Set down each line from the start of the material exactly, please, up to and including the one that contains "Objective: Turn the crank".

*Records supplied:*

--- START ---

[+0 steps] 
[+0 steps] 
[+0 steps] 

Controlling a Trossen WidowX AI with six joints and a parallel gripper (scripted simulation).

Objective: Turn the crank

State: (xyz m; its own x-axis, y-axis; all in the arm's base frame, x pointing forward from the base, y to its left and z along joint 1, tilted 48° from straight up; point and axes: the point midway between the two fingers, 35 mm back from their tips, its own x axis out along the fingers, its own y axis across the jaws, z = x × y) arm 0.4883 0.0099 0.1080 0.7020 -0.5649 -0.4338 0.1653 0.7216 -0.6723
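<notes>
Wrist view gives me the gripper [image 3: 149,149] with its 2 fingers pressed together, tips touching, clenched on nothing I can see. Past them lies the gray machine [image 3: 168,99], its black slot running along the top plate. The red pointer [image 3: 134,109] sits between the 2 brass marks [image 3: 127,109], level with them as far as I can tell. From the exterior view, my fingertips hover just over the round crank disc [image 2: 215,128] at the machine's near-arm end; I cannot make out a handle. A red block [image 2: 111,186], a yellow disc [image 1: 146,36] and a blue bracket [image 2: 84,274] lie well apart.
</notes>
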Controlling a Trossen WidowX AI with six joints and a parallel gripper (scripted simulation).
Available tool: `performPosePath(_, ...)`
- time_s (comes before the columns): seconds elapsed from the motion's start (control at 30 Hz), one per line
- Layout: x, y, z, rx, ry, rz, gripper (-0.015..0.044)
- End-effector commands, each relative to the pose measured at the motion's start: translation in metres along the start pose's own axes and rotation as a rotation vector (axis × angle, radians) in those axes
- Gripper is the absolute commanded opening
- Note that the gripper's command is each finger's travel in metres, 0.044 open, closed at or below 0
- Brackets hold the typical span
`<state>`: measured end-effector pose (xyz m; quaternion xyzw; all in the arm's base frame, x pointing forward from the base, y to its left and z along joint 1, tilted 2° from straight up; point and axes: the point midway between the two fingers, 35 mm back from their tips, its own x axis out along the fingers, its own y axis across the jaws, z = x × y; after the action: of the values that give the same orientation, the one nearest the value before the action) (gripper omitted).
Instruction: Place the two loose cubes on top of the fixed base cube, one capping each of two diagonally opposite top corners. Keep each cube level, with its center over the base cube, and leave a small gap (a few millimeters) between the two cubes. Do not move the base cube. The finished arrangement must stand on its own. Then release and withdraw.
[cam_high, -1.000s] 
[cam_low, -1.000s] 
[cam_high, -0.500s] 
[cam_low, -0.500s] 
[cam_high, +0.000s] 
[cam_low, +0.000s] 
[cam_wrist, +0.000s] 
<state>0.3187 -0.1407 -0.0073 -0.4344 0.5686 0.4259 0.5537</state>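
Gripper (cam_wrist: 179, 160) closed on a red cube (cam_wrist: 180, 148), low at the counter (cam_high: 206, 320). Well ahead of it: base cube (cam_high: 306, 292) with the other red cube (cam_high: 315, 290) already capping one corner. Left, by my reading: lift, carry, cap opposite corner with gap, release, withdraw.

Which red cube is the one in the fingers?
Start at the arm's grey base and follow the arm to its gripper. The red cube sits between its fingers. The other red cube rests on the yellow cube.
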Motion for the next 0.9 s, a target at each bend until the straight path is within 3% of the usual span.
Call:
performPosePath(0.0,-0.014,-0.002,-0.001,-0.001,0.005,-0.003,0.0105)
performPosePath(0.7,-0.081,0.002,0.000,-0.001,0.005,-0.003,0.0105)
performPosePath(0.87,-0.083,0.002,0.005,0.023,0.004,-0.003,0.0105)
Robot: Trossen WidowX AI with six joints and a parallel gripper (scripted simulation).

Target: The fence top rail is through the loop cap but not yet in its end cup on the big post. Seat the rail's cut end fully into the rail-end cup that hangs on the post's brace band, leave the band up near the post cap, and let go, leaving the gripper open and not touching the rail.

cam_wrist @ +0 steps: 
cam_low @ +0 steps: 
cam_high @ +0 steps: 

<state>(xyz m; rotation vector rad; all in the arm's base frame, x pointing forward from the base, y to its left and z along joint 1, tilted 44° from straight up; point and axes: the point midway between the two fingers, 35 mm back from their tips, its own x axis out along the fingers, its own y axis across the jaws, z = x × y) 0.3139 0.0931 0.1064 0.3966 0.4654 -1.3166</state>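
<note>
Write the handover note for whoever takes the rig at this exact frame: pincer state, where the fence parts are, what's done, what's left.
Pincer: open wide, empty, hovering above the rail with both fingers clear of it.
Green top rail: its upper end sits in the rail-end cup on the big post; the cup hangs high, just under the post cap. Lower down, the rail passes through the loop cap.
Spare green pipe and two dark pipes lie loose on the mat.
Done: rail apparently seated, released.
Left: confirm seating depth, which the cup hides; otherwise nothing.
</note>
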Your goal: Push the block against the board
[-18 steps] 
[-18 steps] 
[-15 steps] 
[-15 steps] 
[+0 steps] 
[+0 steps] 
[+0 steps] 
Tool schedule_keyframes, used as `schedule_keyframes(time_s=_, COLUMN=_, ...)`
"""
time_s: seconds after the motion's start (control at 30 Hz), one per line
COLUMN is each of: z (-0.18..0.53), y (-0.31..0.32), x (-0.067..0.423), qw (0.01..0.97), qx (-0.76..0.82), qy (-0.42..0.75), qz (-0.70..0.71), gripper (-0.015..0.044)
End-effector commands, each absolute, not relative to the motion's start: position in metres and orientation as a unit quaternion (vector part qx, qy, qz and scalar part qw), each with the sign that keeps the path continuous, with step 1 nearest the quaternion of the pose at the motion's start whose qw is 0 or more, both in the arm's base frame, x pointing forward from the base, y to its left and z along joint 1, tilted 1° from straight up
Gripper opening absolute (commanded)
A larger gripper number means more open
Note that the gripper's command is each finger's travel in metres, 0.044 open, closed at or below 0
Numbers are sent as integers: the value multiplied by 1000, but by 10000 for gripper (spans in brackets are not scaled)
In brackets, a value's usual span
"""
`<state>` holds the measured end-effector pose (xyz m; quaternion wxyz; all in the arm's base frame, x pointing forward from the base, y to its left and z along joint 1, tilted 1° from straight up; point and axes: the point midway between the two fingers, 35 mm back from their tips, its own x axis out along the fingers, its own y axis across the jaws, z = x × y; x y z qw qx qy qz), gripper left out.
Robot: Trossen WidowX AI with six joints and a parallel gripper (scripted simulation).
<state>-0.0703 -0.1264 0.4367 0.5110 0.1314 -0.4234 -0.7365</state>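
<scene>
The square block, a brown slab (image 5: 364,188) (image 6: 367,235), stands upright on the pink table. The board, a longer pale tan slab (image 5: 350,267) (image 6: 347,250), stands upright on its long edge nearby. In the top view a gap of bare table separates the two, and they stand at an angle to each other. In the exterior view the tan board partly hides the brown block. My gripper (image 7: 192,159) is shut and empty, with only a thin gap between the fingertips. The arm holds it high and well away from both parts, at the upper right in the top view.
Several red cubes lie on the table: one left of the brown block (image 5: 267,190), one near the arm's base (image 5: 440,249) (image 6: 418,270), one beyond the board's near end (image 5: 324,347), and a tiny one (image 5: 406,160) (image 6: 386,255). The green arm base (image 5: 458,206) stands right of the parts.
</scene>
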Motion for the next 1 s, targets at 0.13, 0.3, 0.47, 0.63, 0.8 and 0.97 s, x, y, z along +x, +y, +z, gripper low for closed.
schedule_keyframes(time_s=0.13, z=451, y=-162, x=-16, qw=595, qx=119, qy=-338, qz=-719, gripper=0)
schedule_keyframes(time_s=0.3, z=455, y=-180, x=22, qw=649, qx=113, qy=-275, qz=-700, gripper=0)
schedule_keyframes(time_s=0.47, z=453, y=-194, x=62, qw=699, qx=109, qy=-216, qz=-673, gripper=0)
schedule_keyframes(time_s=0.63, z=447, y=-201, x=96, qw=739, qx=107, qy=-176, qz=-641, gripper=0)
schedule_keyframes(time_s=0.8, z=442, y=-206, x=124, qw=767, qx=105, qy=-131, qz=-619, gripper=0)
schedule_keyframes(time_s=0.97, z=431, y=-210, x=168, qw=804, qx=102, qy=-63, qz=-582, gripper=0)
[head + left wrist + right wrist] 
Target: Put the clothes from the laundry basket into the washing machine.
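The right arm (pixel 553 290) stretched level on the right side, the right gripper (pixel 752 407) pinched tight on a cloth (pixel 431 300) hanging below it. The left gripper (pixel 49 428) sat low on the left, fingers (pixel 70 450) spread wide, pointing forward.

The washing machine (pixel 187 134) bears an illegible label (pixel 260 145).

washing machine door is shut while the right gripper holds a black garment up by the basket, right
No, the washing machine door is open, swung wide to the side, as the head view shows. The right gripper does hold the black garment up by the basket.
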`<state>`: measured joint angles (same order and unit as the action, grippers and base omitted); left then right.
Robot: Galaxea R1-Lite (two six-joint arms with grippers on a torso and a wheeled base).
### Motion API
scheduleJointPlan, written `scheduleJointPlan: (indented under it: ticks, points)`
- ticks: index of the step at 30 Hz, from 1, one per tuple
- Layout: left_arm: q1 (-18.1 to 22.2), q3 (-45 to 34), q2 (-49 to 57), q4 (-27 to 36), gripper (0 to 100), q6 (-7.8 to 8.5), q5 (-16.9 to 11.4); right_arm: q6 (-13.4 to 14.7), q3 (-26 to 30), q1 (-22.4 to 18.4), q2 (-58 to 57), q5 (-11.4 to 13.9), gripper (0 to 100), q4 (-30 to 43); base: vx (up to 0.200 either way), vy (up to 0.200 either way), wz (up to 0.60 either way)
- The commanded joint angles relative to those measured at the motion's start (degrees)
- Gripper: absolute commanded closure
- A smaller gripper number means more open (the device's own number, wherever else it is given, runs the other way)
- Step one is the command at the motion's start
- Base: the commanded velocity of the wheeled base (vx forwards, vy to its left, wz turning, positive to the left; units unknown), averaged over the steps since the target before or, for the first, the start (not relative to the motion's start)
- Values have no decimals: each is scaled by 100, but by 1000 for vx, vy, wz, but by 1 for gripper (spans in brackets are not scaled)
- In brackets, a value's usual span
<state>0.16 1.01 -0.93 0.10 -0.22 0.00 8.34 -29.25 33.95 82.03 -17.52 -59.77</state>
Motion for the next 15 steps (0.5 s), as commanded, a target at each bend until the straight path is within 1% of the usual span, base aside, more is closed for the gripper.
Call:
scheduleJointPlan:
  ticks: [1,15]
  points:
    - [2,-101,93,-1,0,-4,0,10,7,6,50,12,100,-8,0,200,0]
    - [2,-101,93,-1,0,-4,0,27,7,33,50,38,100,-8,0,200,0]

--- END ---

*Solution for this task:*
[+0 steps] 
[+0 steps] 
[+0 steps] 

Controlling a Trossen WidowX AI with six joints and a parallel gripper (scripted simulation).

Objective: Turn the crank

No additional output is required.